Regionali, il commento di Bossi: "Bonaccini? Sull'autonomia si è mosso bene"

Il presidente a vita dela Lega Nord bacchetta Salvini sulla linea nazionalista, plaudendo al progetto del governatore riconfermato nelle urne. L'autonomia regionale è stata osteggiata dalle liste a sinistra della coalizione di Bonaccini alla vigilia delle urne

Umberto Bossi (FOTO: ANSA)

"Bonaccini è stato bravo ad agganciarsi per tempo al treno di Lombardia e Veneto, con il progetto di regionalismo differenziato". Sta tutto in questa frase, riportata oggi da Repubblica in una lunga intervista di Gad Lerner a Umberto Bossi, l'importante -e per ceri versi ingombrante- endorsement da parte del fu capo del Carroccio umberto Bossi nei confronti del presidente riconfermato Stefano Bonaccini, uscito vittorioso dalle elezioni regionali. Il tema è di quelli che anche a sinistra hanno fatto discutere, ovvero quello dell'autonomia delle regioni nelle materie di competenza dello stato.

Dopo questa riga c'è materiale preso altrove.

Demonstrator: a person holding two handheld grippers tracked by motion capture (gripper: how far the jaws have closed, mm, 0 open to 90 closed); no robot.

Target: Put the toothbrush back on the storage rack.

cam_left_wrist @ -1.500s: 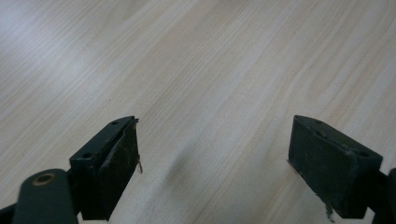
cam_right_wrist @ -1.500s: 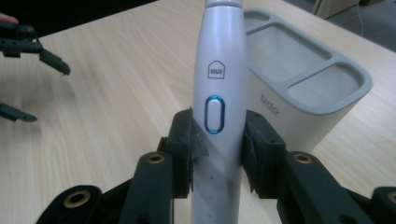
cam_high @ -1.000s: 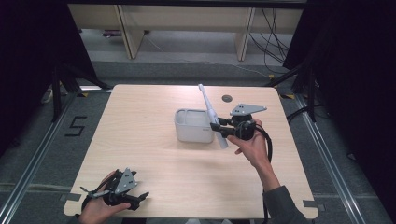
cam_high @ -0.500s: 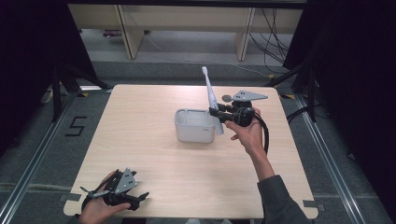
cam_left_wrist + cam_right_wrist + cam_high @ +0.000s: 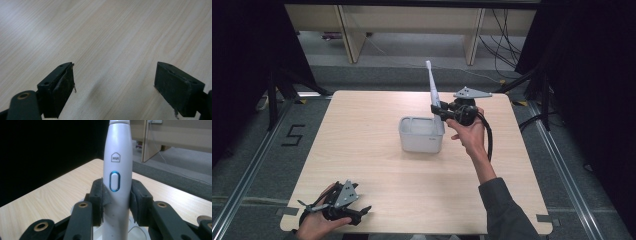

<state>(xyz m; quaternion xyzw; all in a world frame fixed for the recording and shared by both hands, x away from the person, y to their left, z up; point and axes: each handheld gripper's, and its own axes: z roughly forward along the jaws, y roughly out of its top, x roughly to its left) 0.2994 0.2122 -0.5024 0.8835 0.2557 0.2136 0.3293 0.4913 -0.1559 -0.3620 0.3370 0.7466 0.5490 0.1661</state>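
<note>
A white electric toothbrush (image 5: 432,90) stands nearly upright in the air over the back right corner of a white square container (image 5: 422,135), its head pointing up and away. My right gripper (image 5: 438,111) is shut on its handle. In the right gripper view both pads press the handle of the toothbrush (image 5: 118,182) just beside its blue-ringed button. My left gripper (image 5: 362,210) lies low at the table's near left corner, held in a hand. In the left gripper view its jaws stand wide apart over bare wood, so that gripper (image 5: 115,85) is open and holds nothing.
The light wooden table (image 5: 362,150) has black floor rails on both sides. Wooden furniture legs and cables stand behind the far edge. A small dark round object (image 5: 203,219) lies on the table at the lower right of the right gripper view.
My right gripper has lifted the toothbrush and swung it from a slant to nearly upright, moving a little toward the far side. The left gripper has stayed put.
</note>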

La Lega salviniana, quella nazionale, quella che macina consensi seppure con qualche inciampo, secondo il senatùr, potrebbe però perdere pezzi importantissimi al Nord. In altre parole Salvini "ha concesso uno spazio che doveva essere il suo" a Bonaccini, commenta Bossi spiegando il ragionamento. 

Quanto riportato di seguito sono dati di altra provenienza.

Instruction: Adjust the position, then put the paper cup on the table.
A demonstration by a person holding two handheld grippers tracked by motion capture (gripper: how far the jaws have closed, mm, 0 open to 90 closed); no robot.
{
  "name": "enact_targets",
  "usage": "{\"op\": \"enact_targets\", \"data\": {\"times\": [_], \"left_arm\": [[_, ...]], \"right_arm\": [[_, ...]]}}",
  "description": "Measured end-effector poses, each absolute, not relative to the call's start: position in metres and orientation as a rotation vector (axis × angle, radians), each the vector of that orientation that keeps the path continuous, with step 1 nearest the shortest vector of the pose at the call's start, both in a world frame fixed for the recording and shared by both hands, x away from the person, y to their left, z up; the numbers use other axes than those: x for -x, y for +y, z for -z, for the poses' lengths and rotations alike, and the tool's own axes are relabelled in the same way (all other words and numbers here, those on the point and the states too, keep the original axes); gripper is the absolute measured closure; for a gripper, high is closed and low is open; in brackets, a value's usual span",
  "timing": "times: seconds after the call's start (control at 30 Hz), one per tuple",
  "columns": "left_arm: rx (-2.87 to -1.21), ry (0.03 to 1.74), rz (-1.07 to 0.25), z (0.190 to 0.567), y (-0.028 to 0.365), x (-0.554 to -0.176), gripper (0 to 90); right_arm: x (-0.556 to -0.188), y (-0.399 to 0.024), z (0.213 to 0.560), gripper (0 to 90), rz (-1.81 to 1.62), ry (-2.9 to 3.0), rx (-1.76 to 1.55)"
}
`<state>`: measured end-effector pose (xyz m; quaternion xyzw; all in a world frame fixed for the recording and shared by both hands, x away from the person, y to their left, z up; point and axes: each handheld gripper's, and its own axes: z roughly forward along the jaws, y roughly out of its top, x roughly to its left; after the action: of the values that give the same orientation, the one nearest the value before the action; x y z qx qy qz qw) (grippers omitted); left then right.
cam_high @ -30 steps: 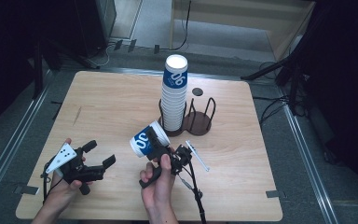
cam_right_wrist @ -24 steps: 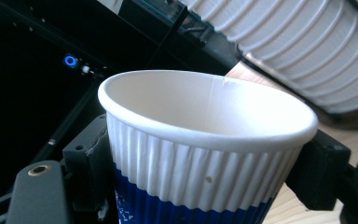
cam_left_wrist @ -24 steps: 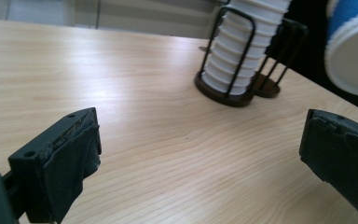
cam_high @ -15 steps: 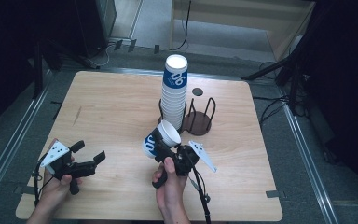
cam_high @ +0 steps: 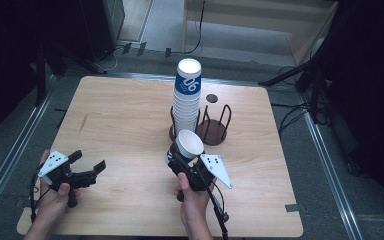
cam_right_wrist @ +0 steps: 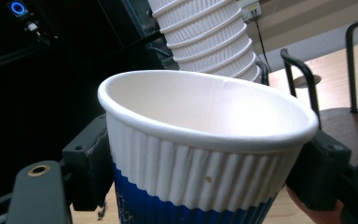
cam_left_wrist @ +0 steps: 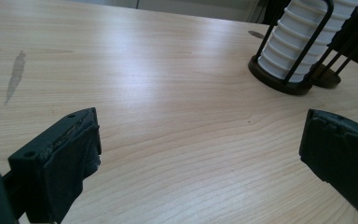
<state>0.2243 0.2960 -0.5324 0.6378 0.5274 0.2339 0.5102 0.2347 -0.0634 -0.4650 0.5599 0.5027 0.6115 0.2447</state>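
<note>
Near the front middle of the table, your right gripper pinches a paper cup, its jaws pressed on opposite sides of the ribbed white wall just above the blue band. The cup sits mouth up and tilted a little, just in front of the tall stack of cups in its black wire holder. A second, empty holder stands just beside the first, on its right.

The likely step is to carry this cup to the empty holder, so keep the squeeze gentle: in the right gripper view the rim looks round, and a harder grip would probably dent the thin wall. Level the cup before you move, so that it goes down base first. Lift it clear of the wire posts, come in from above between them, and lower straight down; a sideways approach risks catching a post or nudging the stack. Let go only when the base rests on the holder's disc.

Your left gripper hovers over bare wood at the front left, well apart from the cups, with its jaws spread wide and nothing between them. Leave it there, or bring it near the holder's base if that seems likely to slide.
</note>
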Motion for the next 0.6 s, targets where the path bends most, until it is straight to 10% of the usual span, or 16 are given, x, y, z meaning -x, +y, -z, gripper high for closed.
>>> {"op": "enact_targets", "data": {"times": [0.6], "left_arm": [[-1.585,1.371,-0.639,0.541,0.317,-0.225,0.0]], "right_arm": [[-0.236,-0.084,0.459,20.3,-1.610,1.337,-1.380]]}}
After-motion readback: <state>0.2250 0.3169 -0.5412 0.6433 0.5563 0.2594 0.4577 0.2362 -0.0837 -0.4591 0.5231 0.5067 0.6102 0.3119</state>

"Come non capire -incalza Bossi- che il popolo emiliano vuole raggiungere il traguardo dell'autonomia sul modello Zaia e Fontana? Era la prima cosa da offrirgli, altro che prima gli italiani. Per quello basta e avanza la destra nazionalista. Ora spero sia chiaro: se trasferisci la Lega al Sud, poi diventa più difficile chiedere il voto alla Lombardia, al Veneto e all'Emilia". E ancora: "Oltre metà degli italiani vive sopra il Po. Se perdiamo questi, è finita".

Sull'autonomia regionale va detto che Bonaccini ha sempre indicato una sorta di terza via, con meno ambiti richiesti dal governo nazionale, da fare entrare nella gestione regionale. Un'autonomia 'soft', che non richiederebbe tutti e 23 gli ambiti decisionali da trasferire dallo stato alla Regione e che non tratterrebbe risorse fiscali per sè, ma che interverrebbe per esempio sul sistema dell'istruzione.

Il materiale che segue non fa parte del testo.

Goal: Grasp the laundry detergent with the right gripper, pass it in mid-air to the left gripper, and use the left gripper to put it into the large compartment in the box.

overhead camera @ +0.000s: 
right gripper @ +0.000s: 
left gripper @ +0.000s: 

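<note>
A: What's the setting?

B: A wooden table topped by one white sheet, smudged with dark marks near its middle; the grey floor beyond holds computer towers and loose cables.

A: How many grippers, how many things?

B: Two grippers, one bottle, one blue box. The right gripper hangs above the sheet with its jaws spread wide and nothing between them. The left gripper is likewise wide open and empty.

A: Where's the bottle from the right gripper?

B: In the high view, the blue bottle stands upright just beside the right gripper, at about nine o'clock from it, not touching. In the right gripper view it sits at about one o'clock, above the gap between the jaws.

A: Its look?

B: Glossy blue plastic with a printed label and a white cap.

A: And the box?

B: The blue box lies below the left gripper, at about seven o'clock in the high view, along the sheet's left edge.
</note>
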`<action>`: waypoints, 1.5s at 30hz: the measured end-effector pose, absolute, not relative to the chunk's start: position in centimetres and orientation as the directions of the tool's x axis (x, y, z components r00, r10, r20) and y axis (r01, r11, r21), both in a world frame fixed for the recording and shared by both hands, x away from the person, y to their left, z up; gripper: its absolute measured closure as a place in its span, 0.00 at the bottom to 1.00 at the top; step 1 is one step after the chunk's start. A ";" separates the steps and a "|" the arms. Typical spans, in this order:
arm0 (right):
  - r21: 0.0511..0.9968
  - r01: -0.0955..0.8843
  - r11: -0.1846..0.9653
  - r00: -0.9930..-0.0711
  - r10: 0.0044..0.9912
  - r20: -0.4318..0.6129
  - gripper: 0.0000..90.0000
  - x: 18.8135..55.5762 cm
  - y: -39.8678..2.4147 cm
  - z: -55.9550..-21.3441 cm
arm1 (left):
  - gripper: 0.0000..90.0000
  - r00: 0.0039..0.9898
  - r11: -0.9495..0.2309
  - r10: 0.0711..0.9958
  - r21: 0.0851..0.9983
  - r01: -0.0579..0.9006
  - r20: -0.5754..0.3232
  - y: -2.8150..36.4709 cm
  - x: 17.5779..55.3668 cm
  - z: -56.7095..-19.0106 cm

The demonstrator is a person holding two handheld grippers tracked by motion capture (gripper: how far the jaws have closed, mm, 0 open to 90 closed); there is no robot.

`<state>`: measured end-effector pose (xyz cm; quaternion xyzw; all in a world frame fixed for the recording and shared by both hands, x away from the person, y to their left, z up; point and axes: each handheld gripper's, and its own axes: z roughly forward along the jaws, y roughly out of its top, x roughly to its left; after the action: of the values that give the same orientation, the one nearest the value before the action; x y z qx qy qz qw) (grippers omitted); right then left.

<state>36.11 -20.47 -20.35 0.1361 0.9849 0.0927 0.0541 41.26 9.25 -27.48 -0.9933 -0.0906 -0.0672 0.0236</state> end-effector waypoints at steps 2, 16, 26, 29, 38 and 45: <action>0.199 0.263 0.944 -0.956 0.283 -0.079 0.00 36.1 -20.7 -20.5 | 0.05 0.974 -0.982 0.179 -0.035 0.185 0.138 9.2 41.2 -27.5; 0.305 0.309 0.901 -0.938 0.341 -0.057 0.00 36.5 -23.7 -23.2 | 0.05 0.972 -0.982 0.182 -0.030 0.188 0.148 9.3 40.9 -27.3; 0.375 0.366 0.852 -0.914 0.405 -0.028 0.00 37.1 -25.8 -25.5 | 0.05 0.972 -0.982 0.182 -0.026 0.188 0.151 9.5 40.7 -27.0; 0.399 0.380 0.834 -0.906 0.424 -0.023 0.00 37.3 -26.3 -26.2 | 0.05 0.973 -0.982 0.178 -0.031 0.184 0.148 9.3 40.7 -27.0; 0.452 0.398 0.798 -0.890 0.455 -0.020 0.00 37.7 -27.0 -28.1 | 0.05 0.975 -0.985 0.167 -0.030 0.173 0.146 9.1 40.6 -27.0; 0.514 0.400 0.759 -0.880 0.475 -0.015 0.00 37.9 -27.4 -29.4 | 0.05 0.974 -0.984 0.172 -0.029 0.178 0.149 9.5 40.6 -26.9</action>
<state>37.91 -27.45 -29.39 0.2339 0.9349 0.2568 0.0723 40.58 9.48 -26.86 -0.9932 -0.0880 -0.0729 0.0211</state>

Un progetto, quello dell'autonomia 'alla emiliana', che Bonaccini ha ribadito tra i primi punti dopo la vittoria alle urne, fermamente osteggiato da una della formazioni di sinistra, l'Altra Emilia-Romagna e Potere al Popolo in particolare, per le quali il disegno dell'autonomia sarebbe proprio il tentativo di inseguire la Lega nel suo terreno, con grande affanno delle competenze oggetto della trattativa, come l'istruzione, che entrerebbero nella sfera decisionale di viale Aldo Moro.